Friday, November 14, 2008

"Wow.. I can be sexual too..."

First off, thank you Ms. Shelden for your interesting post regarding Lacan's ideas. Your examples helped clarify the difficult concepts Lacan discusses in his "mirror stage."

After reading this post, I feel as though I now have a better understanding of certain ideas like jouissance and how often through our enjoyment we can lose our identity by getting caught up in this pleasure.

Personally. I feel that is what happens with Miles Green in Mantissa. In the first section of Mantissa, Green shares with the readers how he feels as he enters the mirror stage - the idea that he no longer knows who he is, or what certain objects are. For the first time, he can identify himself through the concept of other.

While Lacan believes that sexual satisfaction and identity are contradictory, I personally feel that Fowles thinks otherwise. For example, through his illicit affair with Dr. Delfie and Nurse Cory, Miles Green was able to understand and come to terms with more and more of his identity. The idea of the "death drive" according to Lacan is found mainly within the concept of orgasms because technically you lose the sense of yourself within this release. While you're not supposed to think about who you are or where you are, but rather experience "jouissance" - a blind sense of enjoyment. When Green releases he does not lose his concept of self, but rather he gains more about his identity because his release creates something. A book. A book which helps spawn Green's true sense of identity.

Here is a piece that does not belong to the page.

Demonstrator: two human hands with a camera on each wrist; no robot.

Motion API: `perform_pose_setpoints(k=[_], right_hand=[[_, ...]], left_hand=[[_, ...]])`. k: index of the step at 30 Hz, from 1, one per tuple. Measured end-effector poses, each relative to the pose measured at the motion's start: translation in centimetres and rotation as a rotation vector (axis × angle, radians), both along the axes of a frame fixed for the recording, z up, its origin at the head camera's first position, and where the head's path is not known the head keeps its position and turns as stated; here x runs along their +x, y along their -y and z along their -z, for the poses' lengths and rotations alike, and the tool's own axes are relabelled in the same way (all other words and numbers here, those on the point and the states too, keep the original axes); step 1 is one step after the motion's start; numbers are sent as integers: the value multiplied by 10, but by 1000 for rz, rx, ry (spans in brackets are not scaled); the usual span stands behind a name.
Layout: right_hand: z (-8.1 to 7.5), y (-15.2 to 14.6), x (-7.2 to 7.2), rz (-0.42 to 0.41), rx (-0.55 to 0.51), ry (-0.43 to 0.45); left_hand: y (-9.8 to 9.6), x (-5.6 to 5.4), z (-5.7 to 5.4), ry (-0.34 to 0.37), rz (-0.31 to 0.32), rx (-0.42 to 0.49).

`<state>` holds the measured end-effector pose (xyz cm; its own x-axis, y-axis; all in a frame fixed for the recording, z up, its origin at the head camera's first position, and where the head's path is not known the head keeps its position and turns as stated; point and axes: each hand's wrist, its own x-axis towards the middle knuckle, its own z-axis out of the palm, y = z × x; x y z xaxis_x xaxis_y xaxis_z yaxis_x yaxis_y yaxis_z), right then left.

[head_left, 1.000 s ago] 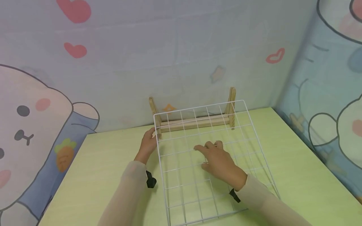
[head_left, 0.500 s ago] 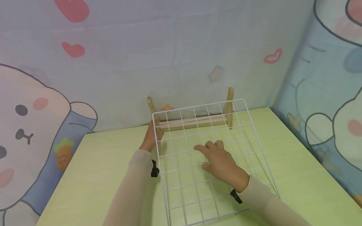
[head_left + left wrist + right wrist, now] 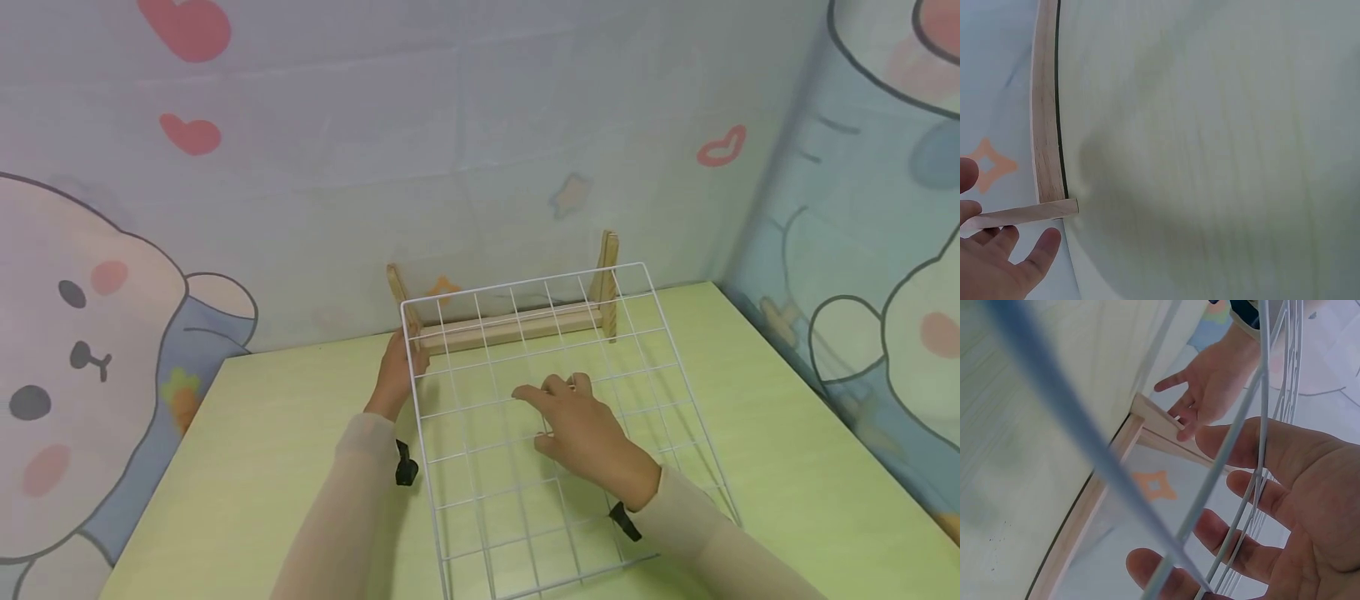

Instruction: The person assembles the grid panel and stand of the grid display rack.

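Note:
A white wire grid panel (image 3: 522, 283) leans up over the table in the head view, its far edge overlapping a wooden stand (image 3: 611, 250). My right hand (image 3: 581, 433) holds the panel near its middle; in the right wrist view, thumb and fingers of that hand (image 3: 1329, 494) hook around the wires. At the panel's far left corner, my left hand (image 3: 393, 375) grips the stand's left upright. The left wrist view shows this upright (image 3: 1022, 214) between thumb and fingers, beside the crossbar (image 3: 1046, 112).
The pale green table (image 3: 270, 433) ends at a cloth backdrop (image 3: 360, 183) printed with hearts and cartoon animals. The stand sits at the table's back edge, close to the cloth. A small black device (image 3: 406, 467) hangs at the left wrist.
My left hand has reached forward to the stand's left upright and taken hold of it. That end of the stand has shifted slightly toward me. Right hand and panel stay nearly still.

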<state>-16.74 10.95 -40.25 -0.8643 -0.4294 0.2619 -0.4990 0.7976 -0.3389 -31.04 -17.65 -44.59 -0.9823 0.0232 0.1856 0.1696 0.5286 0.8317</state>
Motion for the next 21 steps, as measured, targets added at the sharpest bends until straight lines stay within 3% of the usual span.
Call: perform_pose_setpoints(k=[6,13,21], right_hand=[[-2,0,1,0,2,-2],[-3,0,3,9,-7,28],[-2,1,3,7,1,11]], left_hand=[[5,8,3,4,9,8],[11,11,9,18,22,-59],[16,23,10,-6,50,-152]])
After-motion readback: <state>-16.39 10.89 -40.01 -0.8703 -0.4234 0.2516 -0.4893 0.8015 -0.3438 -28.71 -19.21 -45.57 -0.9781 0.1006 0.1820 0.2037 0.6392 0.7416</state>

I'm hoping I'm on the right path with this post, but the thing about theory, is that one idea can be completely different than an idea that someone else has. It just proves the idea that there is not one specific meaning for something. In fact, there is often more than one meaning.

Wednesday, November 5, 2008

Mirror Mirror on the Wall....

So my thoughts on Mantissa ….

First off let me start by saying that it wasn’t quite what I expected. I can say that I was genuinely surprised to say the least, but intrigued as I get more and more into the novel.

But onto theory….

While I thought there many different aspects about theory in the novel – actually within the fist chapter alone – the one that I immediately realized was within the first sentence, “conscious of a luminous and infinite haze” – the mirror stage according to Lacan.

For those that don’t know, Lacan’s idea of the mirror stage, a stage at which someone – usually a baby – first realizes “itself,” that it is an “I.” After realization, the baby has a moment of jouissance or enjoyment and looks to in this case, the mother for confirmation. For this person or self in the story, “nothing seemed familiar.” Everything he once knew was now forgotten – “not language, not location, not cast.” I guess the best way to image this is when you wake up from a nap in which your dream throws your mind out of sorts. Where you wake up and you have to sit there and remember what exactly you were doing, but more importantly where you are. Except with that, imagine that you have no idea what anything is – everything that you thought you once knew, now makes no absolute sense. Welcome to his life.

The scene that Fowles paints for us is the first stage in the mirror stage – the imaginary. In this stage, the self relates in terms of images. This is why when we reading the first few pages, all we are greeted with is descriptive language setting this image for us about a person who is trying to distinguish its own self.

As the man appears to awaken, he seems to move into the symbolic stage through which the self and the other attempt to identify through the idea of language. When this man hears his supposed wife “announce names, people’s names, street names, disjointed phrases,” he believes that he has heard him before but yet they have meaning to him. These words or phrases made by his wife are attempts for him to create an identity using this language. Creating a self symbolically through language.

I also thought that maybe this passage in the book could briefly touch on the idea that language has no meaning because of the fact that he feels as though he had heard the language mentioned to him before, but yet they have no meeting. I could be completely wrong on that idea, but I just thought I would throw it out there to see how everyone else felt about it.